For condo units you must know:
- How many buildings are in the community
- How many units are in each building
- What and where the facilities are
- Where the guest parking is
- What the HOA policy for short-term rentals is
- What the dog weight limit is
- How many pets can you have
- Any pending assessments
- The percentage of owner occupancy.
Additionally, I always have my clipboard with the MLS printouts with me so I can take notes during showings. Oftentimes the listing agents are a wealth of information regarding recent public improvements to beaches, roads, future proposed community enhancements or environmental issues. I’ve been able to add wonderful content to my website from information gleaned at luxury home showings.

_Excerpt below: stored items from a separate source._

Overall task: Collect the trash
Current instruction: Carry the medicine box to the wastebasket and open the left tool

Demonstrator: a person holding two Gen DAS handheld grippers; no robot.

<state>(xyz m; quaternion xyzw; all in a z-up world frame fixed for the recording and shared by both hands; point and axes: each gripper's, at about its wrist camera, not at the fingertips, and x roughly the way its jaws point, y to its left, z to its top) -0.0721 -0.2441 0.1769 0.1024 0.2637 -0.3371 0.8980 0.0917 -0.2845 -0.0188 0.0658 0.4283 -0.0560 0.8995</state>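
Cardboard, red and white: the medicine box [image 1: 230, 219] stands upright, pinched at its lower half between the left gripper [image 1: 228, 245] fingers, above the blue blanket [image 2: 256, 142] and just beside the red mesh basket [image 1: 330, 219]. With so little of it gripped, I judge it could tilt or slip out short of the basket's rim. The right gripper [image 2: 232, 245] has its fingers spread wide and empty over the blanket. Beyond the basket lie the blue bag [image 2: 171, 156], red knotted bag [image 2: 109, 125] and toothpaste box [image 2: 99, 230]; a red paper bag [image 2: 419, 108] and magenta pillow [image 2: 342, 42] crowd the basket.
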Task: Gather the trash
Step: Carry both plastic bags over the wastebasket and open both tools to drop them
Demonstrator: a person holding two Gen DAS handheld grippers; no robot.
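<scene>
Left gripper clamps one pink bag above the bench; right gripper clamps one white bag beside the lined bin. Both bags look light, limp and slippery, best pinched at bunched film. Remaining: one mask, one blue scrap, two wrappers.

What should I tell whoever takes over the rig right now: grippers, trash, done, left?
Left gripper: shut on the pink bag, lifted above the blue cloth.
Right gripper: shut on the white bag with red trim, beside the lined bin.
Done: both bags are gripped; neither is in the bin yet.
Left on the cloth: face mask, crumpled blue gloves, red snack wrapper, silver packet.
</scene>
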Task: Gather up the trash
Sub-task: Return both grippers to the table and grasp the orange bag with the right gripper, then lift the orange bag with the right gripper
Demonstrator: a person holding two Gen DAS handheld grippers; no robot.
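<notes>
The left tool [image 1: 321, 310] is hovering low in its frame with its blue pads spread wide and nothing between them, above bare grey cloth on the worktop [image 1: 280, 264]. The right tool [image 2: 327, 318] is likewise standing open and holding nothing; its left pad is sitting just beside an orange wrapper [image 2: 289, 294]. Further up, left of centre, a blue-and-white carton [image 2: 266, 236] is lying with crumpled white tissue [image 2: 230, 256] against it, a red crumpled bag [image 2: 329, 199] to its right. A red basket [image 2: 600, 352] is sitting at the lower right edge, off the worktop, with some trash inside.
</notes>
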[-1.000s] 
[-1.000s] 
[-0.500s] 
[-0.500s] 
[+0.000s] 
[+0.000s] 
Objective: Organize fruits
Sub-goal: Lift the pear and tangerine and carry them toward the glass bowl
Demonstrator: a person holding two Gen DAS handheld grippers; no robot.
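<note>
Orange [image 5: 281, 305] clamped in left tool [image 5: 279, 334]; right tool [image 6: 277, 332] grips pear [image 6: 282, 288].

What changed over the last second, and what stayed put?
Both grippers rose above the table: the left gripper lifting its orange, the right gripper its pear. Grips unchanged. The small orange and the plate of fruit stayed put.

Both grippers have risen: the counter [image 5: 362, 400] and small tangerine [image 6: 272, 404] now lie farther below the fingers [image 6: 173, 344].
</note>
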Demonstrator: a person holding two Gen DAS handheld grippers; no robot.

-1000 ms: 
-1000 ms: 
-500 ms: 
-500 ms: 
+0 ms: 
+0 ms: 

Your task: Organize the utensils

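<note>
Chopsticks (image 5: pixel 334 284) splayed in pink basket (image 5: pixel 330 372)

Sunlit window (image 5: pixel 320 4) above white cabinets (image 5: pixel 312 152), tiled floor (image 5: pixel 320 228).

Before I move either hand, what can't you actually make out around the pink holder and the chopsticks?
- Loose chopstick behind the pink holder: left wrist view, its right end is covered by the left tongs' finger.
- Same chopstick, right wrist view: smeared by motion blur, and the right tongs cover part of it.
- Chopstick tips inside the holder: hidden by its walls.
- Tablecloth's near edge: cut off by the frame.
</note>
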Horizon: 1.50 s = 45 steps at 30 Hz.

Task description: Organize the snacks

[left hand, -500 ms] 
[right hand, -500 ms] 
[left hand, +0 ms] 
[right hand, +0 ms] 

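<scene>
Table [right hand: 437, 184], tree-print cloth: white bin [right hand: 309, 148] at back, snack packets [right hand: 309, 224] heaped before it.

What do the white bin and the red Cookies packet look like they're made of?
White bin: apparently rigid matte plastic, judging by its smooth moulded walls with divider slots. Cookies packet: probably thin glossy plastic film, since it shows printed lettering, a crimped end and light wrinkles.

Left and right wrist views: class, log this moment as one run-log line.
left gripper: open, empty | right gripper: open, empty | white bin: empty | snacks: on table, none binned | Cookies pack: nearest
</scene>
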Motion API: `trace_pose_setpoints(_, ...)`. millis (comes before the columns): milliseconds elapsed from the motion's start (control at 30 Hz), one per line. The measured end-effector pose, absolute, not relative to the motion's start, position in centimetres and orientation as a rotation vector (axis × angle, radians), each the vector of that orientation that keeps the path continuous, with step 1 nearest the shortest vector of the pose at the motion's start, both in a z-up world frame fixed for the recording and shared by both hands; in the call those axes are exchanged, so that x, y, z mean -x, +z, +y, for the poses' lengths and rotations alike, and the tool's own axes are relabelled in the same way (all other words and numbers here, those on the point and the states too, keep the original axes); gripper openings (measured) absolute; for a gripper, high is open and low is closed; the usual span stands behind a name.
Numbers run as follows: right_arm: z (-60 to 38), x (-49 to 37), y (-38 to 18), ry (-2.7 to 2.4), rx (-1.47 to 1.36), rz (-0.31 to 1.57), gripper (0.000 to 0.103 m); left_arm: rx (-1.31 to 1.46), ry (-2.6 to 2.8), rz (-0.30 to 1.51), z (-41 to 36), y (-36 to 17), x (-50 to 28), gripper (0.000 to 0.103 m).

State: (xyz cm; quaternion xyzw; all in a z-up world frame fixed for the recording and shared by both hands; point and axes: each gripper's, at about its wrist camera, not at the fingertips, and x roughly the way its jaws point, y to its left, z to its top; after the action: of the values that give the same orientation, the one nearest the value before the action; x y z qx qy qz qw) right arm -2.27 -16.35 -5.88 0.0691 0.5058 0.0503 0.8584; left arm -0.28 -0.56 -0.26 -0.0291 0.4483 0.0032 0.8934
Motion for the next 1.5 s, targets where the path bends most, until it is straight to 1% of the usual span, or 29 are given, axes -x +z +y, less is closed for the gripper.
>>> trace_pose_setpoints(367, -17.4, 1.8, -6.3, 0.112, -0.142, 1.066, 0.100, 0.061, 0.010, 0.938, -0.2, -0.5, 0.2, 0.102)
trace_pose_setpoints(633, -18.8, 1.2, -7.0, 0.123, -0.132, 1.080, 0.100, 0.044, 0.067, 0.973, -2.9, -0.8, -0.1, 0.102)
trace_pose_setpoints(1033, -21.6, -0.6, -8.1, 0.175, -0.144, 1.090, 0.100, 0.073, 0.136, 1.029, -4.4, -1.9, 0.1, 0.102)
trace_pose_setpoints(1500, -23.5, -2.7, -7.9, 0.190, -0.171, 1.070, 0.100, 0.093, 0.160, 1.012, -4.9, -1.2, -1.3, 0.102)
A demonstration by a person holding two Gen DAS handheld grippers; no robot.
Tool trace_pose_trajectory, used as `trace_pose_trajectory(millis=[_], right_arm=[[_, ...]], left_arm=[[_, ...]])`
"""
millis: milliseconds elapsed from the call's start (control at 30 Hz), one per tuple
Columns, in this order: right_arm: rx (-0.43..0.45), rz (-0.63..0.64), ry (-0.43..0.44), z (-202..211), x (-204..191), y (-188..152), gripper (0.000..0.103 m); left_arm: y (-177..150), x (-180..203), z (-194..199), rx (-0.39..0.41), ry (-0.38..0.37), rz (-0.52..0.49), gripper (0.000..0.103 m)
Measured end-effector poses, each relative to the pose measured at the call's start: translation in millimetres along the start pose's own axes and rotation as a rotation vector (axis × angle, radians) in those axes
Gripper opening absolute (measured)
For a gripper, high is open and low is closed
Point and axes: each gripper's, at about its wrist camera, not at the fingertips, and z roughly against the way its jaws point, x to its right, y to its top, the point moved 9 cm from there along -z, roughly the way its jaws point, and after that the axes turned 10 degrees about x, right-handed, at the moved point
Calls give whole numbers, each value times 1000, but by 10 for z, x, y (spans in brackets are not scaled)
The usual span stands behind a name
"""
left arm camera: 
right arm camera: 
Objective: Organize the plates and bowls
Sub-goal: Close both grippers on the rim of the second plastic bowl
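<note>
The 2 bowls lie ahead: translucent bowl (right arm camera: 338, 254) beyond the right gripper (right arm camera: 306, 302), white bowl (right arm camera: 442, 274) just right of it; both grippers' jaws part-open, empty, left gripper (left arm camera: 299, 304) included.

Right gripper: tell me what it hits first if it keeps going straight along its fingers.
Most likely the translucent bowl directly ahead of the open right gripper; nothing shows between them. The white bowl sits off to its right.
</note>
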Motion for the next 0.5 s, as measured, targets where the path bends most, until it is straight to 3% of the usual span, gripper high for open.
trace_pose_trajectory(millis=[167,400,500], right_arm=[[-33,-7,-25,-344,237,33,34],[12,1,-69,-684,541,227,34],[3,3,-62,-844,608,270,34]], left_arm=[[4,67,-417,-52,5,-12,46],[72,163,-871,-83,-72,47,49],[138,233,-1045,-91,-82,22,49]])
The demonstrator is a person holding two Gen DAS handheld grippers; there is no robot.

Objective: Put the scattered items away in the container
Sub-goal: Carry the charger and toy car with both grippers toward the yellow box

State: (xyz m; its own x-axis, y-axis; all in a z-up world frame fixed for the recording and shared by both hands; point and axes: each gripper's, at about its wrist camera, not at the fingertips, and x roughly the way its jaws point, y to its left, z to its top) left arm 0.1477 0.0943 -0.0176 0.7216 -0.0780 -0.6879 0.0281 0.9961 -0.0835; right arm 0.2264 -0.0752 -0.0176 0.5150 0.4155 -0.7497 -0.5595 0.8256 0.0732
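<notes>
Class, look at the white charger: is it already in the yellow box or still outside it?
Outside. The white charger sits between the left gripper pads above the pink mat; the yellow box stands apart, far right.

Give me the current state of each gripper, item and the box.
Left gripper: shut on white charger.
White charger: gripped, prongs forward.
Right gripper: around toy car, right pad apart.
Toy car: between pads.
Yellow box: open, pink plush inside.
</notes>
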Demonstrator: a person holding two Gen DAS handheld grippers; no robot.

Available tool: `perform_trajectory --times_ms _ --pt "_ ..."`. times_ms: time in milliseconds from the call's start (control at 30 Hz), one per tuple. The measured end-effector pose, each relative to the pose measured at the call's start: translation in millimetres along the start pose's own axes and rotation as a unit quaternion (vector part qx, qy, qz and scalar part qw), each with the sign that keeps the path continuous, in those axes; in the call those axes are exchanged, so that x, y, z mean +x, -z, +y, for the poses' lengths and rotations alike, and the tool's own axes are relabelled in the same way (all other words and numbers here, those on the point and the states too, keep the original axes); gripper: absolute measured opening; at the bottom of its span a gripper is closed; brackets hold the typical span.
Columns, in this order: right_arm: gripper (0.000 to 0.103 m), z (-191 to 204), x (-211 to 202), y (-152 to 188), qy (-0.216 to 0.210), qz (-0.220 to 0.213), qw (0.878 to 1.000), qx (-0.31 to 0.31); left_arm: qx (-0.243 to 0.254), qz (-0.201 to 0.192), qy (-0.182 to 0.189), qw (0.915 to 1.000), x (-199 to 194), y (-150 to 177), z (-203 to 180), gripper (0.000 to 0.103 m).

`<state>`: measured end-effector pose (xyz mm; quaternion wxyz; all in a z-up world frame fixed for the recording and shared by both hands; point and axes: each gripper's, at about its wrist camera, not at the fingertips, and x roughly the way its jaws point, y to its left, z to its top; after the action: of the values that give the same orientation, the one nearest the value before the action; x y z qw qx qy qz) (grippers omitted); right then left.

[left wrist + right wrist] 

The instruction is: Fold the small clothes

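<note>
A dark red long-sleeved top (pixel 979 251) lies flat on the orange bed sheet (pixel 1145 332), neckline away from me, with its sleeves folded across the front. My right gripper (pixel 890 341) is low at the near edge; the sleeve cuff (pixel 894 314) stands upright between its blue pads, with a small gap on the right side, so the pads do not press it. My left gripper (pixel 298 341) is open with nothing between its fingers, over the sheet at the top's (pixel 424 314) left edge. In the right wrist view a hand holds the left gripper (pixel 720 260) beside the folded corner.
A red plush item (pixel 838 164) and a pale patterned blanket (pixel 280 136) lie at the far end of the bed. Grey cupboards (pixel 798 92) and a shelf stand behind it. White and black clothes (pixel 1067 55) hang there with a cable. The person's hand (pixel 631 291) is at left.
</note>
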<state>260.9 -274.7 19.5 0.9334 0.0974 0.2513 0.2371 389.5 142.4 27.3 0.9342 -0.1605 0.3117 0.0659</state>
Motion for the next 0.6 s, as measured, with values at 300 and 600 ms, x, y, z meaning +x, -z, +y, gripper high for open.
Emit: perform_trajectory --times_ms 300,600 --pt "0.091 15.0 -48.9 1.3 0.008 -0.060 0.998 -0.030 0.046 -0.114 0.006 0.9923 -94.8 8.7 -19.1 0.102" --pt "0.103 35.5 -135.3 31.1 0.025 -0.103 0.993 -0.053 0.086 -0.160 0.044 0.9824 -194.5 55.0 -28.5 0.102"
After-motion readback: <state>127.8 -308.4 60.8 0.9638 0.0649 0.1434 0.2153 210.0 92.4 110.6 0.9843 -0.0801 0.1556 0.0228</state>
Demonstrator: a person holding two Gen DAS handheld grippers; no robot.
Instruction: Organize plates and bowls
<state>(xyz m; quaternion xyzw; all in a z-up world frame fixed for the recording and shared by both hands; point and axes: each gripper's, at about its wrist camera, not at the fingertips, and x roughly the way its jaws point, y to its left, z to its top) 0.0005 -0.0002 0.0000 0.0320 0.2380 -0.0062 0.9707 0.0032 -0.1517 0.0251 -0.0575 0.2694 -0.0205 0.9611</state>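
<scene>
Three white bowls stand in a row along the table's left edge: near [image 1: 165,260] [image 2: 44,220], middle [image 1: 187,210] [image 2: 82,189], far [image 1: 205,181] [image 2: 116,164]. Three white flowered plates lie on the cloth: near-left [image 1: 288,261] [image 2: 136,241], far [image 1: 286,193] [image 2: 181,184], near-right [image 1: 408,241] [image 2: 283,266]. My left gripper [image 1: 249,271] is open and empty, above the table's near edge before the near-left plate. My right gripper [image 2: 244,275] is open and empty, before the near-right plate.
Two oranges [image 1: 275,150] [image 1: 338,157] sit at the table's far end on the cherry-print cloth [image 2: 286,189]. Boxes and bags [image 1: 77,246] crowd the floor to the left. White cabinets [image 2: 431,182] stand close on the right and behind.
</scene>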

For the buyer, we have prepared color printouts of all properties we are touring on 28-pound paper in a Moleskine leather folder. I’ll also have charts for each showing reflecting price per square foot with adjustments for finishes, single story, views, gated and other value-driven variables.
8. Take Calculated Risks
We just invested in an infographic and outreach with NowSourcing. The topic of the infographic had nothing to do with buyers or sellers and real estate. Sixty days later, our DA (domain authority) has increased by five points, which was a successful venture. Had we chosen an infographic on staging, home sales, etc. I know for a fact I would not have gotten a mention in Inc.
9. New Real Estate Agent Training - Have One Thing
I’ve received a lot of criticism over the past five years regarding how I get my business and the structure of it. In the past, opportunities were more limited to working with luxury home buyers — not sellers. This criticism led me to try new vendors in 2015 and 2016, though that turned out to be an abysmal waste of money.
I invested $30,000 in SmartZip analytics and direct mail, and $5,000 with BoldLeads in pursuit of seller prospects. After reading The ONE Thing: The Surprisingly Simple Truth Behind Extraordinary Results by Gary Keller and Jay Papasan, I centered in on my “One Thing.” It’s online lead acquisition and conversion of luxury home buyers.
Six years later, these buyers are turning into seller opportunities in 2018. I’m also applying this principle to my personal website. As of December 31, 2016 I ended all marketing contracts with all third-party sources to focus all investment and time on luxurysocalrealty.com
10. Things To Know About Real Estate Career - Admit Mistakes
One of our largest mistakes and wastes of money was mentioned above with SmartZip and BoldLeads.
Signing up for Realtor for six months in 2016 also resulted in no return. A $10,000 redesign and more than 1,000 hours creating new IDX Broker platinum widgets was an abysmal waste when 90 days later we switched website providers to Real Estate Webmasters.
It’s OK to take risks and try new things, but be ready to pull out when it isn’t working. Six months is usually a fair timeframe to give a new venture.
11. Real Estate Agent Tips 2018 - Set Reasonable Goals
I’ve always found value in creating reasonable goals that can actually be accomplished.
If you shoot too high in your pursuit, you could fall short every time, and there’s no sense of accomplishment. I’ve also always believed that you never know everything no matter how long you’ve been in the business. Challenge yourself to learn new things along the way like development, multifamily and land. Getting comfortable and coasting will hold you back from great achievement.